Making an Unprotected Left Turn
If you want to make a left turn but don't have an arrow or traffic light at all to help, first make sure you're in the lane farthest to the left on your side of the road. Check for cars behind you to make sure no one is coming up too quickly for you to slow down and stop safely. Turn your left blinker on. Slow down and come to a stop so you can yield to oncoming traffic. If there is a light at the intersection, you can only go when it's green. Wait until there is a big enough gap in traffic for you to make it across and complete your turn safely, but don't do so until you've checked for other vehicles or cyclists in your way and pedestrians in the crosswalk. Glance up to make sure the light is still green right before you make the turn.
Stay in Your Lane
To stay in your lane, look as far into the distance toward the center of your lane as you can while still being aware of the other cars around you, curves and bumps in the road, etc. Don't get "tunnel vision" and only focus on the back of the car ahead of you. Look toward the horizon and glance around you as you go, so you know where other cars and obstacles are. Some drivers make the mistake of concentrating too much on the lines on either side of them, which makes them drift too far to one side or the other. Looking ahead at the center of the lane is a quick fix.

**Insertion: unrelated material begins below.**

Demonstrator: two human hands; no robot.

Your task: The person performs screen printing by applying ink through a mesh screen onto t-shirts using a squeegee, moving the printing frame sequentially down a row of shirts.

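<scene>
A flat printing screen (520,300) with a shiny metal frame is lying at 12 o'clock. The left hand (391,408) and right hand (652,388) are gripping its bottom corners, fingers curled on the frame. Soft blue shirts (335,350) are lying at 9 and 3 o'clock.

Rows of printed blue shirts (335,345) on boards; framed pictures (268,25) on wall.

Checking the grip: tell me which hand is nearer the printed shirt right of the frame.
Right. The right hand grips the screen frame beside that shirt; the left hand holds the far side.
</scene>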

Also, note your hand position on the steering wheel. If the steering wheel were a clock, you'd need to have your left hand where the ten would be and your right hand where the two would be to create balance and avoid pulling the wheel too far to one side.
When You're Pulled Over By a Cop
If a cop is pulling you over, go to a safe, well-lit area with enough room for both cars. On a highway, pull over to the right side of the road. If you can't slow down and pull over immediately, turn on your emergency lights to let the officer know you will pull over as soon as possible. Once you pull over, roll down the window, turn off the car, and keep your hands on the steering wheel. If the cop is in an unmarked vehicle, you may wish to keep the window rolled up until you see their identification.
Be calm, polite and respectful, not defensive. When the officer asks to see your license and registration, let them know where they are before reaching for them.
You may or may not get a ticket. When the officer is done issuing the ticket or warning, use caution when making your way back onto the road.
While you're learning how to park, practice in an empty part of the lot or between cones rather than near other cars.
Angled spaces are easier to get into than 90-degree ones, but the parking guidelines are about the same. Once you've found your spot, use your turn signal to let other drivers know your intention to park there. Make sure there are at least six feet between your car and the parked cars. Slowly move forward until your bumper is even with the center of the spot, then turn the wheel sharply in the direction you need to go, about half a turn. Ease your foot off the brake and then slowly keep turning into the spot. Once you're in it, straighten the wheels, press the brake, put the shifter into Park, and turn off the car. If you're parked on a hill, engage the emergency brake.
Parallel parking is a bit more intimidating than parking in a regular lot. Practice the guidelines instead of trying to drive straight into a spot, and you'll be able to park anywhere.